*** Listed records ***
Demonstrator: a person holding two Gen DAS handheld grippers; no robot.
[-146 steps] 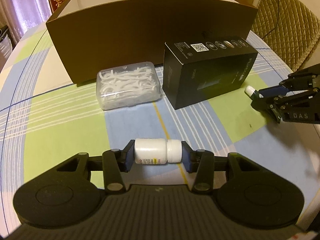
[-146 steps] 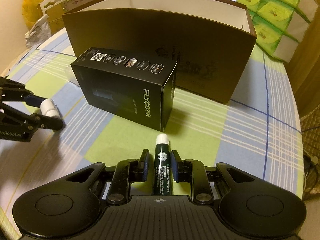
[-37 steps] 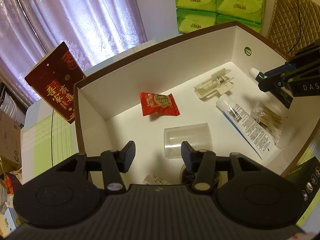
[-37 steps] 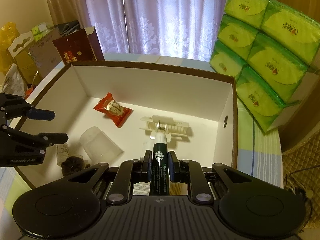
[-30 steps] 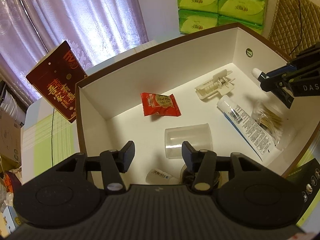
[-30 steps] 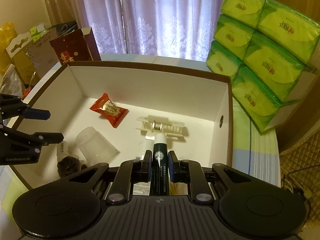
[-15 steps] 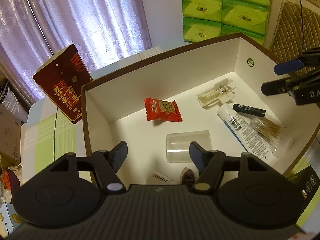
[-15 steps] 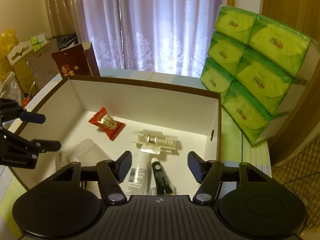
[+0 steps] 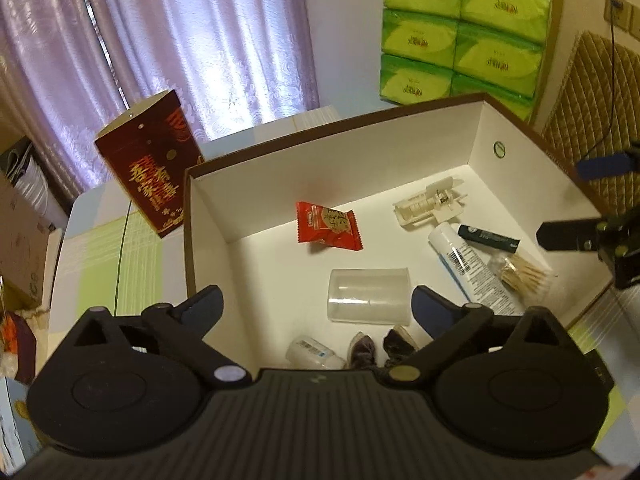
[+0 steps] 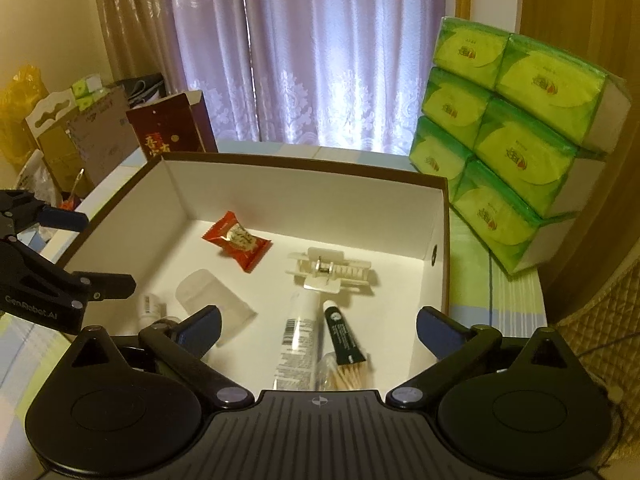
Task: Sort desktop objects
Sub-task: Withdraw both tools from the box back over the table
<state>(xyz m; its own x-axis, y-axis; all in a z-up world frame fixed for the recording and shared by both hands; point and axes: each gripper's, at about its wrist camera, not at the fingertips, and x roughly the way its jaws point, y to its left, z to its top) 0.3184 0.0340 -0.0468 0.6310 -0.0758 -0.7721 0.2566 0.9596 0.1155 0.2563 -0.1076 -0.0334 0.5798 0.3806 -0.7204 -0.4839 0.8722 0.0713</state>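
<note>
Brown cardboard box with a white inside [image 9: 208, 216], mid-frame, already holds a dark green tube [image 10: 344, 338], a small white bottle [image 9: 310, 352] and other bits; left claw [image 9: 316, 306] and right claw [image 10: 318, 328] hang spread and empty. Worktop leftovers cannot be seen.

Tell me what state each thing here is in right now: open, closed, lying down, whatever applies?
Left hand-held gripper: open, empty.
Right hand-held gripper: open, empty.
Box: open, no lid on.
Clear cup: lying on its side.
White tube: lying flat, capped.
Dark green tube: lying flat beside the white tube.
Small white bottle: on its side.
Red snack packet: sealed, lying flat.
Hair clip: closed.
</note>
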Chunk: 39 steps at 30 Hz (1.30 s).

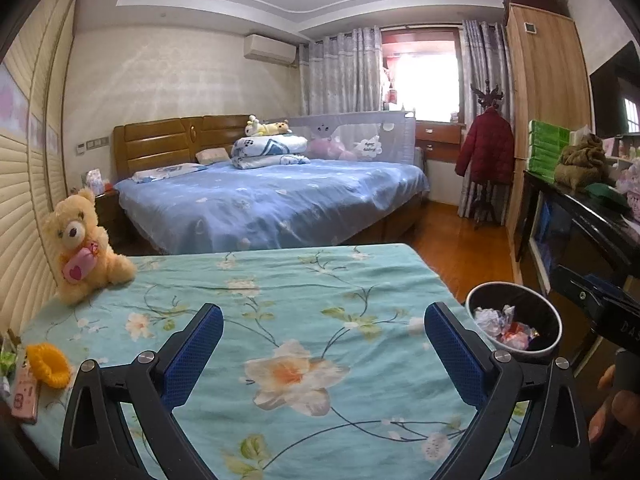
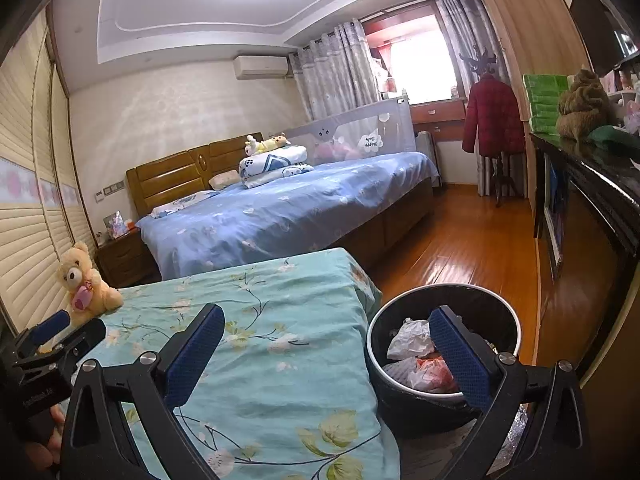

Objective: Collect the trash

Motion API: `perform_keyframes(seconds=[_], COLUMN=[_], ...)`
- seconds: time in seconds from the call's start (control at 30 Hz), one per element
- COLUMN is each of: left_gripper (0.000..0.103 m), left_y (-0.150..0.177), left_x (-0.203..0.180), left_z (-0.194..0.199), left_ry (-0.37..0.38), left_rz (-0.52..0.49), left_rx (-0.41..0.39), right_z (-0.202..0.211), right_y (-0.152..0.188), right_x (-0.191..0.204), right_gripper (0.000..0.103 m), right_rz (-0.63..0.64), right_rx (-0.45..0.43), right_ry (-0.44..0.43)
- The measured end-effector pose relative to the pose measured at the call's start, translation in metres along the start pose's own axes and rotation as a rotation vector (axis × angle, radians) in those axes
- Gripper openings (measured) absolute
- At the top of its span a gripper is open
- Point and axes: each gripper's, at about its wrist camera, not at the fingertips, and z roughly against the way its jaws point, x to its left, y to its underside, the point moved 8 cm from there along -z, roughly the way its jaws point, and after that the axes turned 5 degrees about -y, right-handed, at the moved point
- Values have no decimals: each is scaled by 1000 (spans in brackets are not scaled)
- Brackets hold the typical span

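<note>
Both grippers, left (image 1: pixel 324 354) and right (image 2: pixel 326 356), are spread wide and empty. Trash (image 2: pixel 416 362) is already in the bin (image 2: pixel 376 376); none is seen on the cloth (image 1: pixel 280 292).

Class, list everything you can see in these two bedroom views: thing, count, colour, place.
Round black trash bin: one, black, on the floor right of the near bed, crumpled trash inside.
Floral turquoise bedsheet: one, turquoise, near bed.
Plush teddy bear: one, tan, near bed's left edge.
Yellow knitted ring: one, yellow, near bed's left corner.
Blue-sheeted bed: one, blue, behind.
Red padded jacket: one, red, coat stand.
Left gripper: blue fingers open, empty.
Right gripper: blue fingers open, empty.
</note>
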Motion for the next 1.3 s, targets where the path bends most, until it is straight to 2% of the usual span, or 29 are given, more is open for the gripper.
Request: perform_keyframes(seconds=[0.43, 1.3], left_gripper=[102, 102], left_y=[-8, -1], left_x=[9, 11], left_z=[-4, -14], left_ry=[-11, -15], left_rz=[26, 16], left_rx=[-11, -14], right_z=[-2, -3], right_y=[4, 1], right_x=[7, 14], right_gripper=[103, 103], right_rz=[31, 46], right_rx=[9, 2], right_ry=[1, -19])
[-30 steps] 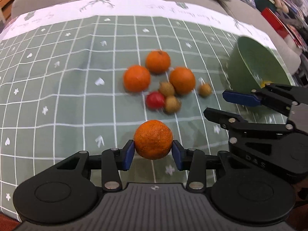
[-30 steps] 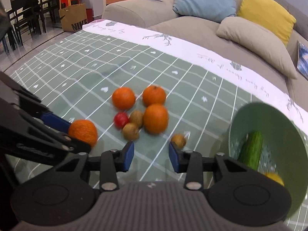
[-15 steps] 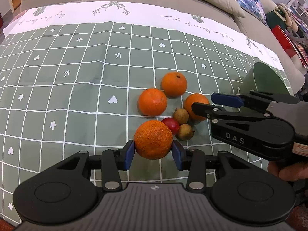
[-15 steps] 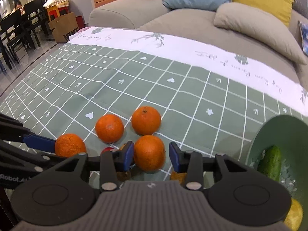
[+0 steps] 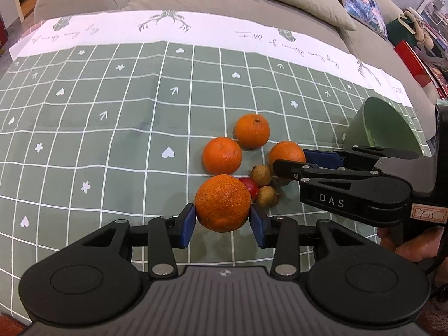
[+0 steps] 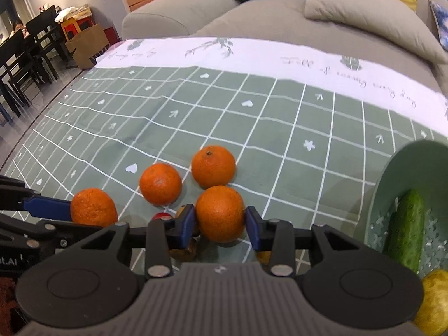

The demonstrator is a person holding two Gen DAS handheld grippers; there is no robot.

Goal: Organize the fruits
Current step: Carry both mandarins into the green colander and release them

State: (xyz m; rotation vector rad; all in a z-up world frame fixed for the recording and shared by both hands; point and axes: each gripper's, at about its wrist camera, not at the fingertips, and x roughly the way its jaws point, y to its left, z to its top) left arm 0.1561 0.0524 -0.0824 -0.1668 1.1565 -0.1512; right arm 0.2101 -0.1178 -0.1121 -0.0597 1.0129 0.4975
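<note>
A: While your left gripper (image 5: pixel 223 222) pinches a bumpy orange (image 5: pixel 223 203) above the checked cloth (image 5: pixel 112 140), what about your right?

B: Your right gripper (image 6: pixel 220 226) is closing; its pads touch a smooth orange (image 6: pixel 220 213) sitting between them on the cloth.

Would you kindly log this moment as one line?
left tool: shut on orange | right tool: closing around second orange | bowl: cucumber inside
</note>
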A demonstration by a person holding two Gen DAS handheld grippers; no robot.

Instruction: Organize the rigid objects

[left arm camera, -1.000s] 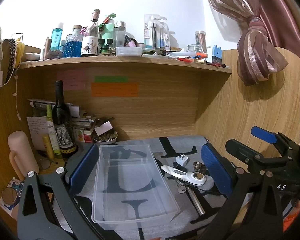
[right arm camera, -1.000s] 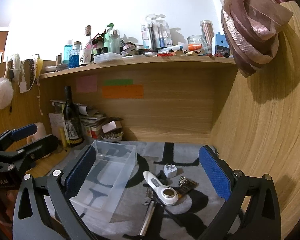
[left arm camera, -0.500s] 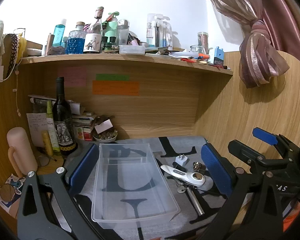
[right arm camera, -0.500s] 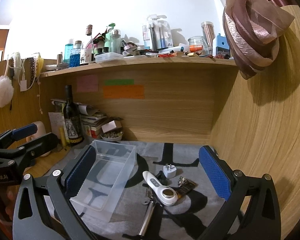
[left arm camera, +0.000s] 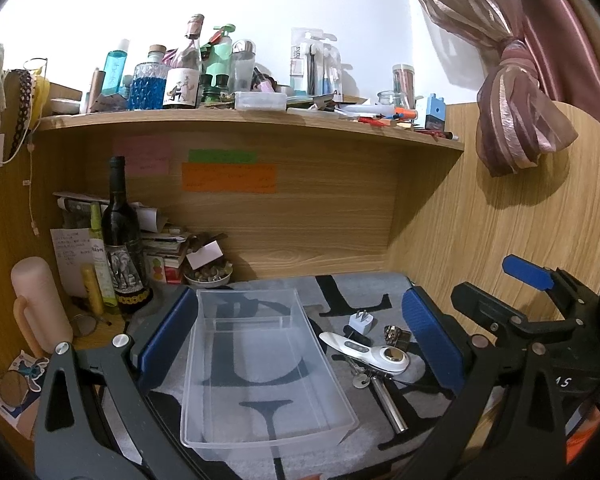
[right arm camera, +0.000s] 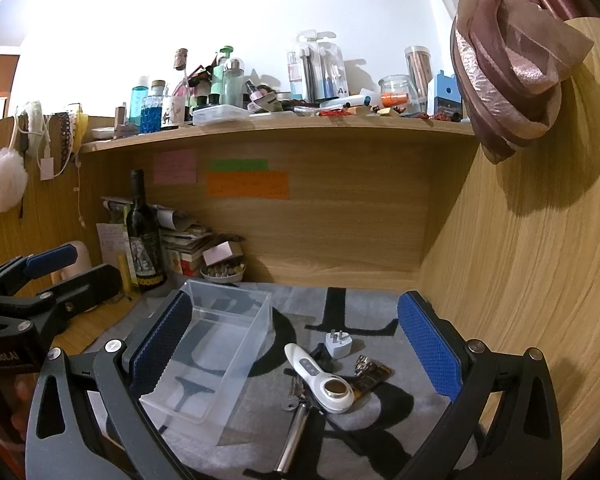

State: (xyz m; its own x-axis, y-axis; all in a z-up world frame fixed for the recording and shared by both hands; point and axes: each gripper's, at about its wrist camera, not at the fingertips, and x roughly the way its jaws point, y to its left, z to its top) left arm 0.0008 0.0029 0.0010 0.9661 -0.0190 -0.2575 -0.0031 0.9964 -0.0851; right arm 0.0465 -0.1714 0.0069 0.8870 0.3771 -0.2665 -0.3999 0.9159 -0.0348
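Clear glossy plastic box, matt grey cloth mat beneath — at its 3 o'clock a smooth white plastic device, shiny metal rod, wood-grain desk walls, dark glass bottle.

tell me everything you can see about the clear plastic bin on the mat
The bin is a clear, rectangular plastic box with no lid, walls slightly flared, and nothing inside, so the grey mat's black lettering shows through its bottom. It stands upright on the mat, left of the white handheld device, the plug and the other small items, apart from them. Neither gripper touches it; a bowl stands behind its far end.
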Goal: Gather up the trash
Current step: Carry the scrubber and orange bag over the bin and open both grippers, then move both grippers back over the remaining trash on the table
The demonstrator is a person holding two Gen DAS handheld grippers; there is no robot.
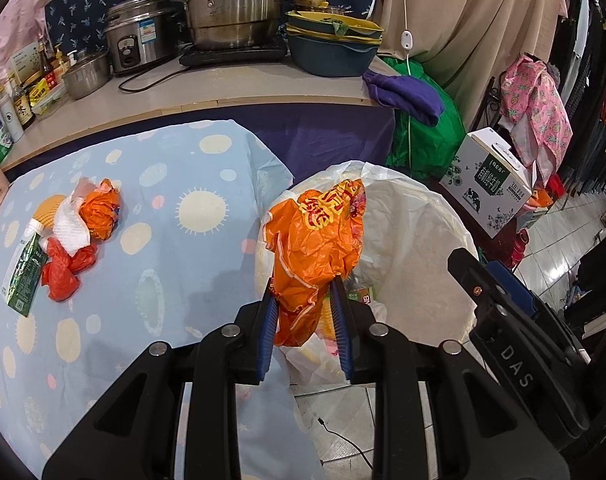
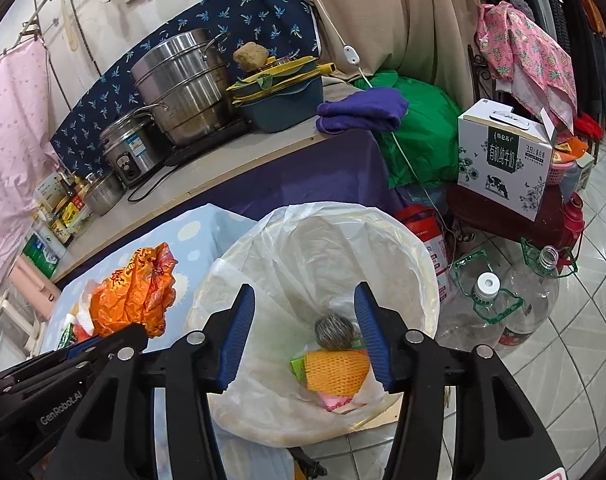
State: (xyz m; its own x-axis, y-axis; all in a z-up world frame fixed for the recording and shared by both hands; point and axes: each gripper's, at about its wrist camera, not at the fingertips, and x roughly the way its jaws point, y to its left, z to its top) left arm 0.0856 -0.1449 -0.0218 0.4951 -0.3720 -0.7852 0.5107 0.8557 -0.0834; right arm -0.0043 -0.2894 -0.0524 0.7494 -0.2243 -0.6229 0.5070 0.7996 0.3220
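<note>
- Now the left gripper [image 1: 303,286] pinches an orange plastic bag [image 1: 319,240] above the lined bin [image 1: 423,220].
- Meanwhile the right gripper [image 2: 303,300] hangs spread and empty over that bin.
- More trash [image 1: 63,236] lies on the table [image 1: 183,280].

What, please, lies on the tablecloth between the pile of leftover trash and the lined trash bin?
Nothing: in the left wrist view the tablecloth is bare between the trash pile and the bin.

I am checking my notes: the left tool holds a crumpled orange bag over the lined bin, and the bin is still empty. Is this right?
Not quite. The left tool does hold the orange bag over the lined bin, but the bin is not empty: the right wrist view shows trash inside.
</note>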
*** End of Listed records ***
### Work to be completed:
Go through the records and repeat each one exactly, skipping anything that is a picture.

### Your solution:
Demonstrator: a person holding two Gen DAS handheld grippers; no robot.
[-146 steps] 
[-146 steps] 
[-37 steps] 
[-37 steps] 
[-30 steps] 
[-30 steps] 
[-15 steps] 
[-15 steps] 
[+0 steps] 
[+0 steps] 
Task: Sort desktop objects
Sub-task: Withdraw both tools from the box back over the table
<state>(xyz m; its own x-axis, y-axis; all in a z-up world frame fixed for the recording and shared by both hands; point and axes: each gripper's, at about its wrist camera, not at the fingertips, and x roughly the way its jaws point, y to its left, z to its top) 0.3184 0.0340 -0.0468 0.6310 -0.0758 -0.7721 0.2566 0.9596 0.1155 0.2563 -0.1076 -0.0334 0.5798 0.3806 -0.7204 -0.4839 0.8722 0.0713</state>
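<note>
Brown cardboard box with a white inside [image 9: 208, 216], mid-frame, already holds a dark green tube [image 10: 344, 338], a small white bottle [image 9: 310, 352] and other bits; left claw [image 9: 316, 306] and right claw [image 10: 318, 328] hang spread and empty. Worktop leftovers cannot be seen.

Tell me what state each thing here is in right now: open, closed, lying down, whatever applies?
Left hand-held gripper: open, empty.
Right hand-held gripper: open, empty.
Box: open, no lid on.
Clear cup: lying on its side.
White tube: lying flat, capped.
Dark green tube: lying flat beside the white tube.
Small white bottle: on its side.
Red snack packet: sealed, lying flat.
Hair clip: closed.
</note>
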Chunk: 39 steps at 30 Hz (1.30 s).


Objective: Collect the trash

Motion API: `perform_keyframes(seconds=[_], COLUMN=[_], ...)`
- seconds: time in seconds from the call's start (control at 30 Hz), one per element
- COLUMN is each of: left_gripper (0.000..0.103 m), left_y (-0.150..0.177), left_x (-0.203..0.180), left_z (-0.194..0.199), left_ry (-0.37..0.38), left_rz (-0.52..0.49), left_rx (-0.41..0.39), right_z (-0.202..0.211), right_y (-0.152..0.188), right_x (-0.191..0.204), right_gripper (0.000..0.103 m), right_rz (-0.63..0.64), right_rx (-0.45..0.43), right_ry (-0.44..0.43)
- The measured end-effector pose relative to the pose measured at the call's start, translation in metres along the start pose's own axes and rotation as a rotation vector (axis × angle, radians) in those axes
- Gripper openings (measured) absolute
- At the top of its span a gripper is open
- Point and axes: each gripper's, at about its wrist camera, not at the fingertips, and z roughly against the way its jaws point, x to its left, y to its underside, the point moved 8 cm from there along -z, roughly the way its jaws point, and after that the axes turned 5 degrees about -y, right-handed, at the moved point
- Values have no decimals: each is scaled by 1000 (spans in brackets are not scaled)
- Brackets hold the typical span

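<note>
Both grippers, left (image 1: pixel 324 354) and right (image 2: pixel 326 356), are spread wide and empty. Trash (image 2: pixel 416 362) is already in the bin (image 2: pixel 376 376); none is seen on the cloth (image 1: pixel 280 292).

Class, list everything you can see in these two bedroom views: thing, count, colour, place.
Round black trash bin: one, black, on the floor right of the near bed, crumpled trash inside.
Floral turquoise bedsheet: one, turquoise, near bed.
Plush teddy bear: one, tan, near bed's left edge.
Yellow knitted ring: one, yellow, near bed's left corner.
Blue-sheeted bed: one, blue, behind.
Red padded jacket: one, red, coat stand.
Left gripper: blue fingers open, empty.
Right gripper: blue fingers open, empty.
</note>
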Motion for the next 1.3 s, targets where the path bends most, until it is straight to 2% of the usual span, or 29 are given, more is open for the gripper.
Request: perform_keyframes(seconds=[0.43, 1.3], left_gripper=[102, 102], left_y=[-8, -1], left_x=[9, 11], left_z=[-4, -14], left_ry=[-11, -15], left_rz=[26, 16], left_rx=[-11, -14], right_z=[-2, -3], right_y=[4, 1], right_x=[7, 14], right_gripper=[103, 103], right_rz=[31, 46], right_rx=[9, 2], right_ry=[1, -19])
[-30 steps] 
[-30 steps] 
[-15 steps] 
[-15 steps] 
[+0 steps] 
[+0 steps] 

The demonstrator is a person holding two Gen DAS handheld grippers; there is no robot.

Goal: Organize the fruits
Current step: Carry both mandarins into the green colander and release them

State: (xyz m; rotation vector rad; all in a z-up world frame fixed for the recording and shared by both hands; point and axes: each gripper's, at about its wrist camera, not at the fingertips, and x roughly the way its jaws point, y to its left, z to its top) left arm 0.1561 0.0524 -0.0824 -0.1668 1.1565 -0.1512; right arm 0.2101 -0.1178 -0.1121 -0.0597 1.0129 0.4975
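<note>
A: While your left gripper (image 5: pixel 223 222) pinches a bumpy orange (image 5: pixel 223 203) above the checked cloth (image 5: pixel 112 140), what about your right?

B: Your right gripper (image 6: pixel 220 226) is closing; its pads touch a smooth orange (image 6: pixel 220 213) sitting between them on the cloth.

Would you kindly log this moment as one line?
left tool: shut on orange | right tool: closing around second orange | bowl: cucumber inside
</note>
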A demonstration by a person holding two Gen DAS handheld grippers; no robot.

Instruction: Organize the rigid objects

[left arm camera, -1.000s] 
[right arm camera, -1.000s] 
[left arm camera, -0.500s] 
[right arm camera, -0.500s] 
[left arm camera, +0.000s] 
[right arm camera, +0.000s] 

State: (xyz m; its own x-axis, y-axis; all in a z-up world frame fixed for the recording and shared by both hands; point and axes: each gripper's, at about its wrist camera, not at the fingertips, and x roughly the way its jaws point, y to its left, z to its top) left arm 0.0008 0.0029 0.0010 0.9661 -0.0190 -0.2575 -0.0031 0.9964 -0.0851; right arm 0.0465 -0.1714 0.0069 0.8870 0.3771 -0.2665 -0.3999 0.9159 -0.0348
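Clear glossy plastic box, matt grey cloth mat beneath — at its 3 o'clock a smooth white plastic device, shiny metal rod, wood-grain desk walls, dark glass bottle.

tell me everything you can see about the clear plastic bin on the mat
The bin is a clear, rectangular plastic box with no lid, walls slightly flared, and nothing inside, so the grey mat's black lettering shows through its bottom. It stands upright on the mat, left of the white handheld device, the plug and the other small items, apart from them. Neither gripper touches it; a bowl stands behind its far end.
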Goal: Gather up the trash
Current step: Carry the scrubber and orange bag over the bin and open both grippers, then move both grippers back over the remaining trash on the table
The demonstrator is a person holding two Gen DAS handheld grippers; there is no robot.
State: (xyz m; its own x-axis, y-axis; all in a z-up world frame fixed for the recording and shared by both hands; point and axes: each gripper's, at about its wrist camera, not at the fingertips, and x roughly the way its jaws point, y to its left, z to its top) left arm 0.0856 -0.1449 -0.0218 0.4951 -0.3720 -0.7852 0.5107 0.8557 -0.0834; right arm -0.0043 -0.2894 -0.0524 0.7494 -0.2243 -0.6229 0.5070 0.7996 0.3220
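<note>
- Now the left gripper [image 1: 303,286] pinches an orange plastic bag [image 1: 319,240] above the lined bin [image 1: 423,220].
- Meanwhile the right gripper [image 2: 303,300] hangs spread and empty over that bin.
- More trash [image 1: 63,236] lies on the table [image 1: 183,280].

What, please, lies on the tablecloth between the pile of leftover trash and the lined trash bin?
Nothing: in the left wrist view the tablecloth is bare between the trash pile and the bin.

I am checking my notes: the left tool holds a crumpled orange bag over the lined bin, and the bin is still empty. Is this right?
Not quite. The left tool does hold the orange bag over the lined bin, but the bin is not empty: the right wrist view shows trash inside.
</note>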

The requested output is now complete.